The president and his Republican allies on Capitol Hill are bullying people, Gagnier stressed. About 82,000 people in CA-40 will be harmed by proposed cuts to Medicaid, she said. “The issues in this campaign are kitchen table issues.”

Represented by Republican U.S. Rep. Young Kim since 2021, the district is home to small businesses that provide its “lifeblood,” she said, and the owners of these enterprises are “already feeling the impacts” of “the tariffs” as well as “the cuts coming out of D.C.”

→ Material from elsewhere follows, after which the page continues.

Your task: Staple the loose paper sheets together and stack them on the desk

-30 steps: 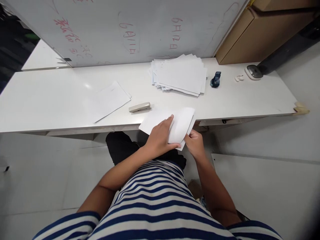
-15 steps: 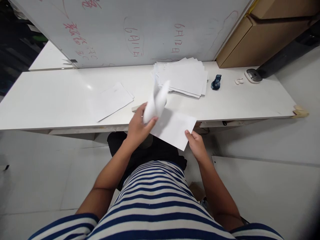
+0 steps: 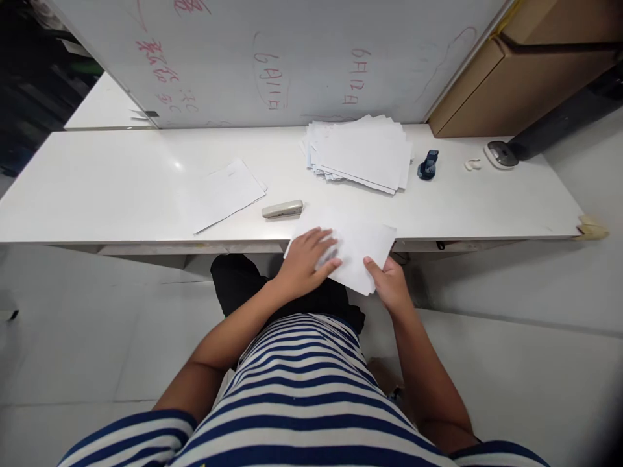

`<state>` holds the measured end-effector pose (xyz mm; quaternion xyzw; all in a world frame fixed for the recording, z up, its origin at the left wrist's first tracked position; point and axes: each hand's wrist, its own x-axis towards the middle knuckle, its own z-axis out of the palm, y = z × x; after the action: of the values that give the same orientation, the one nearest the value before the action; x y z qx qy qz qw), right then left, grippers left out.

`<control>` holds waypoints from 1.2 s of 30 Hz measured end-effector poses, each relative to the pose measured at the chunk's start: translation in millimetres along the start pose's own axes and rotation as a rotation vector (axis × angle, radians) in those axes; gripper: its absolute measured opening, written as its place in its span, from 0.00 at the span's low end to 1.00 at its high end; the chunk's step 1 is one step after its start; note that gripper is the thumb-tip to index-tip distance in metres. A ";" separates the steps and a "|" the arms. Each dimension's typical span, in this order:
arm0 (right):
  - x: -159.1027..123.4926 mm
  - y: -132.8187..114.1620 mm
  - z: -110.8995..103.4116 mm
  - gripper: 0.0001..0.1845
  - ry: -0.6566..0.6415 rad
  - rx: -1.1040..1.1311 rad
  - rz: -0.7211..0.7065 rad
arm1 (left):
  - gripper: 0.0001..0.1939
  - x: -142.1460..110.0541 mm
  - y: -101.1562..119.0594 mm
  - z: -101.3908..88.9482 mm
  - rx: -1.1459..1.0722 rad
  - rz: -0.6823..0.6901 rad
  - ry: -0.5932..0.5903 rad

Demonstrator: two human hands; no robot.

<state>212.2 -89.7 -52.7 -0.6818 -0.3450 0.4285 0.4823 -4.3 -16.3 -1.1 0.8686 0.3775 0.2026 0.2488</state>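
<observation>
A small set of white sheets lies half over the front edge of the white desk. My left hand rests flat on the sheets' left part with its fingers spread. My right hand pinches the sheets' near right corner, thumb on top. A grey stapler lies on the desk just beyond my left hand.
A thick pile of white paper sits at the back of the desk. A few loose sheets lie to the left. A small blue object, white earbuds and a round device lie right. A whiteboard stands behind.
My left hand lifted and flipped the top sheet over, then laid it down flat and now presses on it. My right hand kept its hold on the corner.
</observation>
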 end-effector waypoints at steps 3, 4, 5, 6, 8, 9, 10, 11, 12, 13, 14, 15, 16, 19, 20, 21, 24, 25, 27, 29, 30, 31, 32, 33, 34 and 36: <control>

“I speak to veterans who are also business owners, and you know, they’re losing opportunities and support left and right,” Gagnier added.

Additionally, she said, “the other thing that is getting attacked is choice: Families being able to make their own private medical decisions, women being able to have the rights that they should have.”

“I’m putting in the work to make sure that we have the resources and the message and we’re reaching voters so that we can actually flip the seat,” Gagnier said. “So, you know, I think this is absolutely doable.”

CA-40 is the GOP-held seat in California that Donald Trump won by the smallest margin in 2024, and last year Kim defended her seat with 1.5 points less than the margin she won in 2022, despite the rest of the country moving toward the right during that time period.

Looking ahead to the Democratic primary election, “There’s a couple other candidates that have thrown their hat in the ring, but, you know, I’m 100% laser-focused on my campaign, making sure that I’m communicating with our families, our business owners, our veterans, and our seniors, and that I’m doing the work I need to do,” Gagnier said.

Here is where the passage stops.